While a valiant effort, all the experiment did was to prove what we already knew. There is no exact science to mixed rice pricing. And to be fair, they’re pretty decent prices.
Back in 2019, three RICE writers tried to get to the bottom of nasi padang pricing by visiting different stalls, ordering the same thing, and seeing if they were charged different prices.
What started as an attempt to debunk the ‘Malay’ and ‘non-Malay’ pricing myth ended up with an unsatisfying conclusion: Change is the only constant.
They found that on any given day, any number of factors, including but not limited to looking Malay, being a regular, buttering the makcik up, and paying with bigger notes, could influence the final price. To add to the enigma, they found that the factors they identified didn’t even apply all the time.
For example, on some days, paying with a bigger note led the makcik running the stall to round down the bill. On other days, she would round it up.
In other words, there’s no way to predict exactly how much your meal is going to be. The variations in your final bill can be nominal, sure. But every cent matters when we’ve just been warned of major economic uncertainties and a potentially longer period of inflation.
When Vegetables Become Meat
Jesus turned water into wine. Similar miracles take place on a daily basis at hawker centres—anything can be turned into a meat dish when it’s time to tabulate the bill.
Steamed egg with the tiniest sprinkling of minced meat over top? Sorry, it’s being charged as a meat dish. Mushrooms? Also meat, apparently. And beware of that long bean dish with those minced pork bits hiding in the sauce.
And stay with me on this, because we aren’t done yet. Apparently, vegetable dishes with fish cake are also considered meat.
In an interview with Mothership, Javier Ng, the boss of Gu Zao Wei, a cai fan stall in Choa Chu Kang explained: “Because fish cake is made from what? Fish what. Is fish a meat? Yeah.”
Huh?
Beyond the spontaneous discounts or price surges, which are more mood-based, these attempts to turn everything into a meat dish, and hence charge more, feel a little more deliberate.

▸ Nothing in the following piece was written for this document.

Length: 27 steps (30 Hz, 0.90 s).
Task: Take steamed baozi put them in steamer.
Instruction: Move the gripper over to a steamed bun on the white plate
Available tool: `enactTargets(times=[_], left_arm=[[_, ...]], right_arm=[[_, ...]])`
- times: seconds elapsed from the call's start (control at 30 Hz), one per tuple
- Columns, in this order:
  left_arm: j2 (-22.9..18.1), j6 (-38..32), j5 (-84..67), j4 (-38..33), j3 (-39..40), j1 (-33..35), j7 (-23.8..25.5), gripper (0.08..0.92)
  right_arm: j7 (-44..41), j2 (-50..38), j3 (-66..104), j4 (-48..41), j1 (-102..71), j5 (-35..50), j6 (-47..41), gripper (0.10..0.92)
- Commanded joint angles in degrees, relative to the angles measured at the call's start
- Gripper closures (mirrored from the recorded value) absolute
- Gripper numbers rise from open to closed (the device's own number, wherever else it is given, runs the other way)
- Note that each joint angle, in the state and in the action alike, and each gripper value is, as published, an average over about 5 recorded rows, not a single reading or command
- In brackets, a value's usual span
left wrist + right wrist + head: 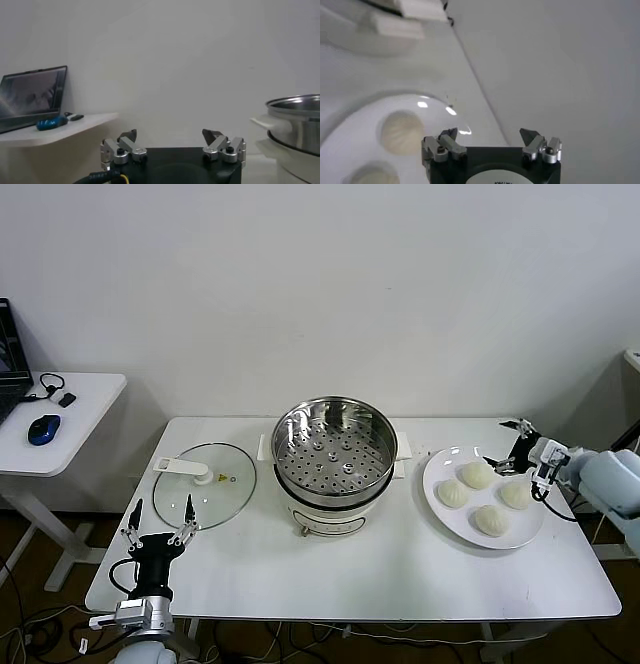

I’m all for hawkers charging a fair price for their food, or even shrinking their portions as they see fit. And trust me, I’m the last person to demand cheap hawker food at the expense of their business operations.
But if I point to a dish that looks like it’s 90 percent broccoli and pay a meat price in the end, it’s fair to feel a little cheated.
Just Label It
There is some consolation that all HDB rental coffee shops will be required to provide affordable meal options. And let’s be honest, we’re not going to complain that much about fluctuating prices if our moods are already set on beef rendang or (god forbid) fish that day.
What I’m saying is that we’ll just be able to stomach the final bill better if we know upfront what we’re in for. Label the prices of each vegetable, seafood, and meat dish clearly—that’s how everyone can truly plan budget meals.
Many stalls switch out their dishes on a daily basis, sure, but clearly stating which category a dish falls into can be as simple as adding a coloured peg to the edge of the tray. And let’s not forget ‘premium’ items like mutton and fish roe. Knowing exactly what we’re ordering is the first step to combatting bill shock.
Do it in the style of CBD salad stalls, even. If you work in town, you’ve probably joined the snaking queue for one of these stalls before. Everything is always perfectly organised, with the meats or proteins on one side, and vegetables or toppings on the other.
Simplify pricing to different tiers based on the number of proteins and toppings, and building your rice order can be as simple as building a salad.
I know restructuring pricing might be extra work for our tireless hawkers. The really budget-minded among us might even go so far as to ask about the prices for each dish they point at, but all it does is annoy the hawker or the customers lining up behind.
But if transparent labelling means we’ll see fewer people whining about $7 nasi padang and $12 cai fan, we’re all winners at the end of the day.